Là, Jean-Michel Apathie joue un rôle de modérateur, avec la force de celui qui « écoute » son interlocuteur et ne le juge pas : il reformule les propos « obscurs / mensongers / bottant en touche » de l’interviewé en utilisant les propres mots de son invité, y amène la contradiction et demande à l’invité d’éclaircir sa pensée. Résultat : l’interviewé est coincé. Soit il nie ses propres mots, et passe pour un naze. Soit il doit ravaler sa langue de bois. Il ne peut en aucun cas cracher une volée de bois vert.

Cette manière de mener une interview s’appuie sur une technique de conversation appelée « écoute active ». Cette technique était déjà utilisée (depuis dix ans au moins) dans une association caritative venant en aide aux personnes touchées par le Sida. Elle se sert de la reformulation, pour permettre à toute personne d’exprimer ce qu’il « ressent / vit / a du mal à dire » autour de la maladie. Son but est de ne jamais fermer la porte à aucun moment de la conversation, impliquant souvent de patienter durant plusieurs questions sans réelle réponse pour décrocher l’information voulue un peu plus tard. Car les personnes touchées par le Sida, si elles se déplacent dans une association pour obtenir de l’aide, peuvent tout aussi bien repartir chez elles sans avoir rien demander : elles ont d’abord besoin de se sentir en confiance. D’ailleurs, dans le cadre de l’écoute active, le bénévole peut tomber sur quelqu’un qui vient « pour un copain » et qui avouera, bien amené, à dire que c’est pour lui-même qu’il sollicite l’association. En association caritative, l’« écoute active » ne cherche en aucun cas à « piéger » l’interlocuteur. Dans une interview journalistique, elle vise à mettre l’interviewé au pied du mur. Libre à l’interviewé, ensuite, d’exécuter une pirouette ou de répondre franchement, car si le silence se fait après une reformulation de ses propos, il joue en sa défaveur dans un entretien en direct.

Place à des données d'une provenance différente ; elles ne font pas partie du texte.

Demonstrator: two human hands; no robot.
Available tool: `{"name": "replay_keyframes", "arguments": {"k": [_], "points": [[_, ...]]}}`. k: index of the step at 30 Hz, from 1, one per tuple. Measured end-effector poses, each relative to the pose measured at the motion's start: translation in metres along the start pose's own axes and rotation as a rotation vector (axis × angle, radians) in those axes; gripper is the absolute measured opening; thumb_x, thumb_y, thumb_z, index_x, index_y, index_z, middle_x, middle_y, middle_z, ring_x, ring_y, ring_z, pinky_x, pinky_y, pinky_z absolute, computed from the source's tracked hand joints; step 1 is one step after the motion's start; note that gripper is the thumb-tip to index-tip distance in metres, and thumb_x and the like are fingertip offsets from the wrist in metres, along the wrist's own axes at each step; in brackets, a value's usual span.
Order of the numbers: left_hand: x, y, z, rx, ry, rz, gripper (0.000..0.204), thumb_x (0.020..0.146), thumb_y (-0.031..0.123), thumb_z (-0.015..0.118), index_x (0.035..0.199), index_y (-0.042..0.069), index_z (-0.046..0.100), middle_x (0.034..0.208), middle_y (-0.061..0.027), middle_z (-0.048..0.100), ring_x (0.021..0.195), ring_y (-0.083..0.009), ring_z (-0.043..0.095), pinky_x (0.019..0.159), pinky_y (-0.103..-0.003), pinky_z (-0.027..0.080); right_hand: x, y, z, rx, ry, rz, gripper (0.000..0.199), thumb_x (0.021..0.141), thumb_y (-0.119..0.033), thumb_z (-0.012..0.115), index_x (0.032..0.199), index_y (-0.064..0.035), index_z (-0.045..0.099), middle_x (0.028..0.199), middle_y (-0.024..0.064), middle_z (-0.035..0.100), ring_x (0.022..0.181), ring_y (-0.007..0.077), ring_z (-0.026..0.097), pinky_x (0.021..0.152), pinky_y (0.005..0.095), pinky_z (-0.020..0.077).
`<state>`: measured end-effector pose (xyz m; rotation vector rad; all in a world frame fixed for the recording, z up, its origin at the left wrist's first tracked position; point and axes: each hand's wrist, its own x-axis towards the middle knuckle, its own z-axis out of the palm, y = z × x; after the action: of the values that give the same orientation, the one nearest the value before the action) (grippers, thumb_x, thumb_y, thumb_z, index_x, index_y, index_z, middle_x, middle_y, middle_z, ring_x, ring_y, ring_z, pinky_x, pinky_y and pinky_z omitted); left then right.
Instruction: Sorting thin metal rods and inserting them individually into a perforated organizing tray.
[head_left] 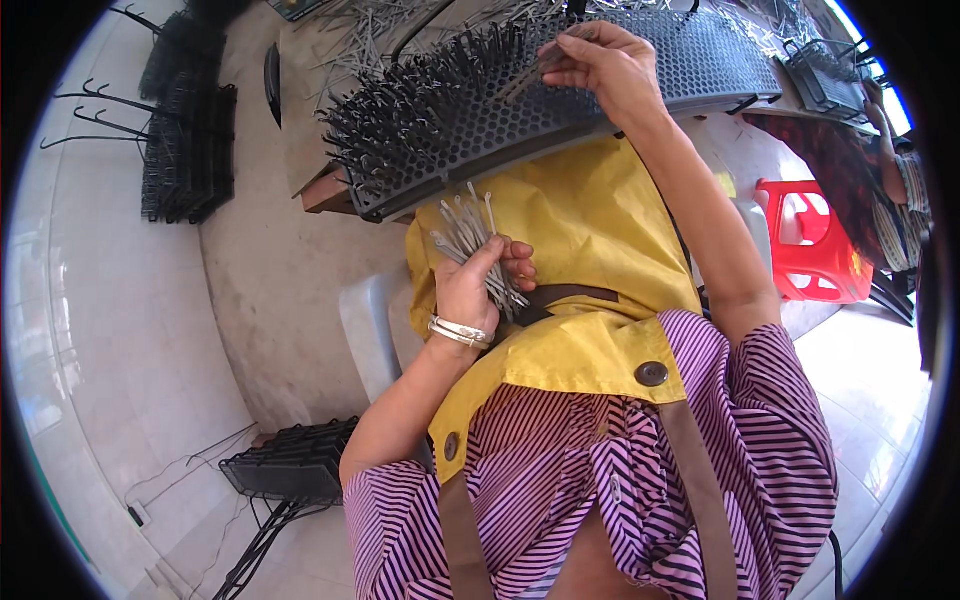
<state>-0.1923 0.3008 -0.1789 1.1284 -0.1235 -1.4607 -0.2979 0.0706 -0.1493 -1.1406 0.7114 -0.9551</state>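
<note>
My left hand (478,284), with light bangles at the wrist, is closed around a bundle of thin silvery metal rods (462,228) above my yellow apron (600,220). Their upper ends look flattened or looped. Over a black perforated rack (690,62), my right hand (612,72) pinches a thin metal rod (520,84) that slants down to the left toward the holes. Many dark upright pieces (410,105) fill the rack's left part, while bare holes show to the right. Where the pinched rod's tip meets the rack is too small to tell.
Loose metal rods (375,35) lie scattered behind the rack. Stacked black racks with hooked handles (190,150) stand at the left, more racks (290,460) at the lower left. A red stool (820,265) is at the right, near another person's striped sleeve (905,190).
</note>
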Motion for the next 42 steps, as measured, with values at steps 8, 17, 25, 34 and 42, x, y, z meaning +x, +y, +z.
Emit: {"name": "replay_keyframes", "arguments": {"k": [8, 17, 25, 34, 42], "points": [[0.0, -0.001, -0.001, -0.021, -0.008, -0.008, 0.017, 0.084, 0.013, 0.049, 0.084, -0.003, 0.053, 0.076, -0.0132, 0.059, 0.061, -0.0202, 0.058, 0.053, -0.031, 0.049, -0.008, -0.001, 0.005, 0.066, -0.144, -0.124, 0.01, 0.083, -0.004, 0.053, 0.089, 0.0028, 0.058, 0.085, 0.0135, 0.063, 0.072, 0.018, 0.062, 0.063, 0.027, 0.0529], [0.002, -0.002, -0.003, -0.053, -0.013, -0.028, 0.016, 0.083, 0.014, 0.05, 0.083, -0.002, 0.053, 0.077, -0.0135, 0.059, 0.061, -0.0209, 0.058, 0.053, -0.031, 0.048, -0.012, 0.0, 0.02, -0.098, -0.123, -0.244, 0.011, 0.081, -0.004, 0.055, 0.089, 0.0014, 0.059, 0.083, 0.0108, 0.064, 0.071, 0.0138, 0.061, 0.062, 0.0243, 0.0515], [0.003, -0.002, -0.004, -0.081, -0.031, -0.038, 0.016, 0.083, 0.013, 0.051, 0.083, -0.002, 0.053, 0.077, -0.0136, 0.059, 0.062, -0.0212, 0.058, 0.054, -0.032, 0.048, -0.014, -0.001, 0.027, -0.189, -0.145, -0.336, 0.011, 0.081, -0.003, 0.055, 0.09, 0.0011, 0.06, 0.082, 0.0088, 0.064, 0.069, 0.0108, 0.06, 0.062, 0.0217, 0.05], [0.002, -0.002, -0.002, -0.057, -0.017, -0.036, 0.017, 0.084, 0.013, 0.049, 0.083, -0.003, 0.054, 0.076, -0.013, 0.06, 0.06, -0.0194, 0.058, 0.052, -0.03, 0.049, -0.019, -0.005, 0.038, -0.393, -0.207, -0.429, 0.011, 0.082, -0.003, 0.055, 0.092, -0.0005, 0.06, 0.082, 0.005, 0.064, 0.073, 0.007, 0.059, 0.065, 0.0186, 0.0481], [0.003, -0.002, -0.004, -0.07, -0.013, -0.062, 0.015, 0.083, 0.012, 0.049, 0.084, -0.002, 0.052, 0.078, -0.0132, 0.059, 0.062, -0.0207, 0.057, 0.054, -0.031, 0.048, -0.015, -0.01, 0.05, -0.554, -0.287, -0.478, 0.01, 0.082, -0.004, 0.054, 0.09, -0.0004, 0.059, 0.081, 0.0024, 0.063, 0.075, 0.0057, 0.058, 0.068, 0.0175, 0.0464]]}}
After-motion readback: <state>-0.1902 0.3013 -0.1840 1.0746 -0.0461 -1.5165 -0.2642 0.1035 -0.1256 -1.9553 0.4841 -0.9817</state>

Jean-Michel Apathie possède cette rare capacité à faire percevoir ses interviewés tel qu’ils sont et non pas tel qu’ils veulent paraître. Il sait amener des personnalités aussi à l’aise avec les médias que Nicolas Sarkozy à se livrer sur des terrains qu’ils n’ont pas choisi. Cette acuité n’est possible que si elle s’accompagne d’une réelle humilité, afin de se remettre en question… à chaque question, et « tenir » l’entretien jusqu’au bout.

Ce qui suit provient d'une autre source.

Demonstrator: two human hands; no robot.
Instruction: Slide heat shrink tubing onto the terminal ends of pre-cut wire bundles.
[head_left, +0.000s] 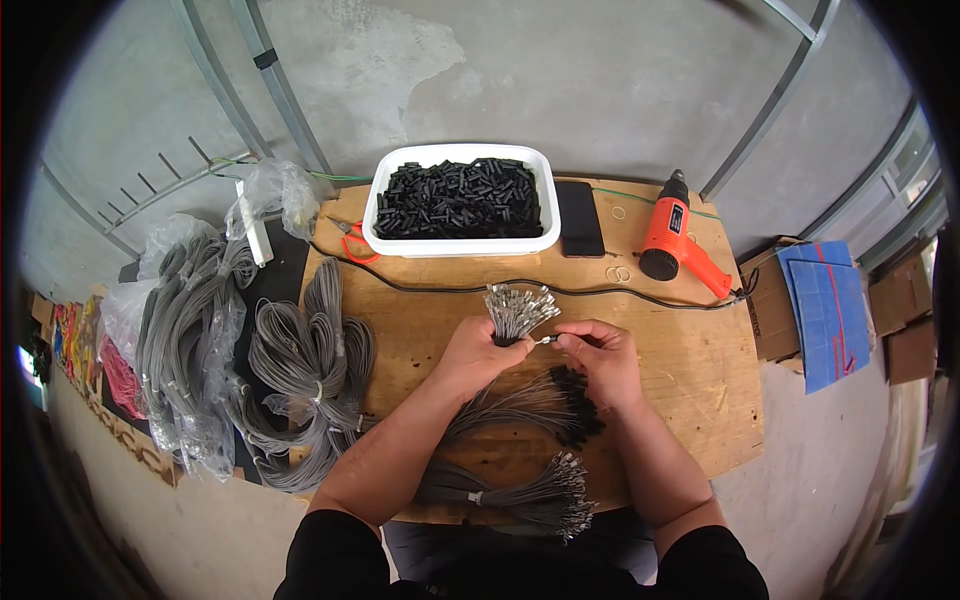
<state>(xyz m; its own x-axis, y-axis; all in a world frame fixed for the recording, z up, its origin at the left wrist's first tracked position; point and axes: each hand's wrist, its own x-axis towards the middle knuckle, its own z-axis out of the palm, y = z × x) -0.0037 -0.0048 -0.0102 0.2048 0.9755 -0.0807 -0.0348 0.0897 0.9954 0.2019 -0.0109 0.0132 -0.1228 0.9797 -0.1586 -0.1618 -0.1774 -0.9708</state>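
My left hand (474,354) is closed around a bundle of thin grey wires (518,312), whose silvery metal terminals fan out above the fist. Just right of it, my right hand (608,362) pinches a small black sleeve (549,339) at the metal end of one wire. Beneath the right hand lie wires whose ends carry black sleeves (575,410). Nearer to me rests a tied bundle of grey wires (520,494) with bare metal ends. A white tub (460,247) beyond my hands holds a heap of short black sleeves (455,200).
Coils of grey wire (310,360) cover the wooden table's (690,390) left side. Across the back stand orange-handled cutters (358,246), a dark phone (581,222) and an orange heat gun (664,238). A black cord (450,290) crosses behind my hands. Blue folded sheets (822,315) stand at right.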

J’aimerai que pour la traditionnelle Garden Party du 14 Juillet, qu’on nous promet cette année différente, Jean-Michel Apathie figure parmi les journalistes retenus pour interviewer le Président de la République.

Nicolas Sarkozy est un formidable animal politique. Il est en train d’installer dans l’opinion publique une chose inimaginable : le droit de se tromper en politique. Avec un corollaire complètement fou : c’est aux seuls hommes pleins d’énergie et capables de reconnaître qu’ils se sont trompés que l’électeur peut faire confiance.

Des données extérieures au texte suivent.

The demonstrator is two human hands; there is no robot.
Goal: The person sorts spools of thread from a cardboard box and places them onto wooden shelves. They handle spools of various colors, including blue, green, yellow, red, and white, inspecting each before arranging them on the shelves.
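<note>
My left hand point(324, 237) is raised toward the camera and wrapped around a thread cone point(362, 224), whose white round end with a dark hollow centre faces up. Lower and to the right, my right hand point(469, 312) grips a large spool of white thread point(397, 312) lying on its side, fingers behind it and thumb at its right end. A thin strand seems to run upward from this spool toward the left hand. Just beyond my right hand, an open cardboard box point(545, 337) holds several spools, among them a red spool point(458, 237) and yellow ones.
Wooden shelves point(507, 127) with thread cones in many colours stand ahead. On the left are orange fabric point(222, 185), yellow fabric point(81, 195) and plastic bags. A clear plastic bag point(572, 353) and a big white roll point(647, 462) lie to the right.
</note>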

Personnellement, je crois en la sincérité du bonhomme quand il affirme, à la fin de l’interview, vouloir satisfaire au final chacun des Français pour chacune des décisions qu’il prendra. Mais je doute profondément des moyens que le Président de la République désire employer, en privilégiant les patrons et les 93 000 foyers fiscaux les plus riches, et en croyant que ceux-ci faire profiter les plus pauvres de leurs nouvelles richesses. Foi de petits-fils de mineur et de fils de « maçon / ouvrier » !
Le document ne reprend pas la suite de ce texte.